In contrast, Prof Tsonis said, last week 56 per cent of the surface of the United States was covered by snow.

‘That hasn’t happened for several decades,’ he pointed out. ‘It just isn’t true to say this is a blip. We can expect colder winters for quite a while.’

He recalled that towards the end of the last cold mode, the world’s media were preoccupied by fears of freezing.

For example, in 1974, a Time magazine cover story predicted ‘Another Ice Age’, saying: ‘Man may be somewhat responsible – as a result of farming and fuel burning [which is] blocking more and more sunlight from reaching and heating the Earth.’

Prof Tsonis said: ‘Perhaps we will see talk of an ice age again by the early 2030s, just as the MDOs shift once more and temperatures begin to rise.’

Like Prof Latif, Prof Tsonis is not a climate change ‘denier’. There is, he said, a measure of additional ‘background’ warming due to human activity and greenhouse gases that runs across the MDO cycles.

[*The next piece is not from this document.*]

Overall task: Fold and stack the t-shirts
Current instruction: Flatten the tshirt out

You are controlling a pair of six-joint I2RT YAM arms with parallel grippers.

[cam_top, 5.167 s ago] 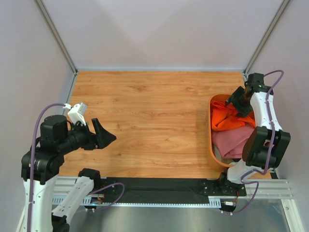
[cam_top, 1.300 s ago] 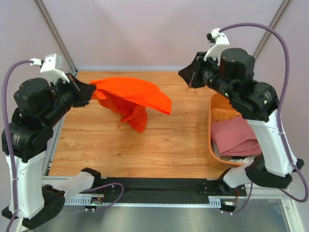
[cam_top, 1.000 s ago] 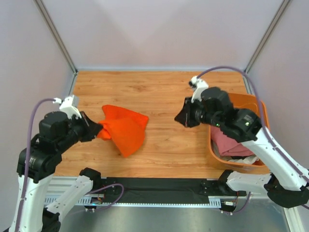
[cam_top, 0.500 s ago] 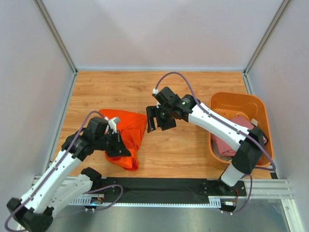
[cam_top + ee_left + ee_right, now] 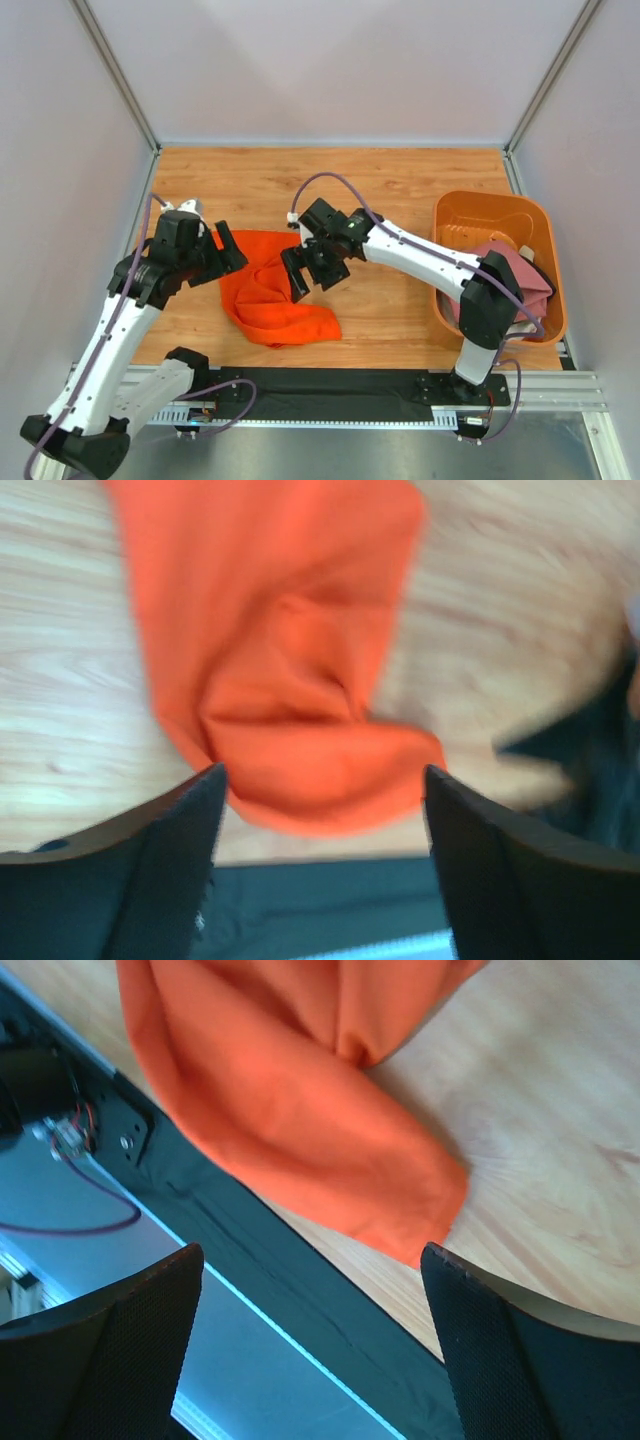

But he added: ‘I do not believe in catastrophe theories. Man-made warming is balanced by the natural cycles, and I do not trust the computer models which state that if CO2 reaches a particular level then temperatures and sea levels will rise by a given amount.

'These models cannot be trusted to predict the weather for a week, yet they are running them to give readings for 100 years.’

Prof Tsonis said that when he published his work in the highly respected journal Geophysical Research Letters, he was deluged with ‘hate emails’.

He added: ‘People were accusing me of wanting to destroy the climate, yet all I’m interested in is the truth.’

He said he also received hate mail from climate change sceptics, accusing him of not going far enough to attack the theory of man-made warming.

The work of Profs Latif, Tsonis and their teams raises a crucial question: If some of the late 20th Century warming was caused not by carbon dioxide but by MDOs, then how much?

Tsonis did not give a figure; Latif suggested it could be anything between ten and 50 per cent.

Other critics of the warming orthodoxy say the role played by MDOs is even greater.

William Gray, emeritus Professor of Atmospheric Sciences at Colorado State University, said that while he believed there had been some background rise caused by greenhouse gases, the computer models used by advocates of man-made warming had hugely exaggerated their effect.

According to Prof Gray, these distort the way the atmosphere works. ‘Most of the rise in temperature from the Seventies to the Nineties was natural,’ he said. ‘Very little was down to CO2 – in my view, as little as five to ten per cent.’

But last week, die-hard warming advocates were refusing to admit that MDOs were having any impact.

In March 2000, Dr David Viner, then a member of the University of East Anglia Climatic Research Unit, the body now being investigated over the notorious ‘Warmergate’ leaked emails, said that within a few years snowfall would become ‘a very rare and exciting event’ in Britain, and that ‘children just aren’t going to know what snow is’.'

Now the head of a British Council programme with an annual £10 million budget that raises awareness of global warming among young people abroad, Dr Viner last week said he still stood by that prediction: ‘We’ve had three weeks of relatively cold weather, and that doesn’t change anything.

'This winter is just a little cooler than average, and I still think that snow will become an increasingly rare event.’

The longer the cold spell lasts, the harder it may be to persuade the public of that assertion.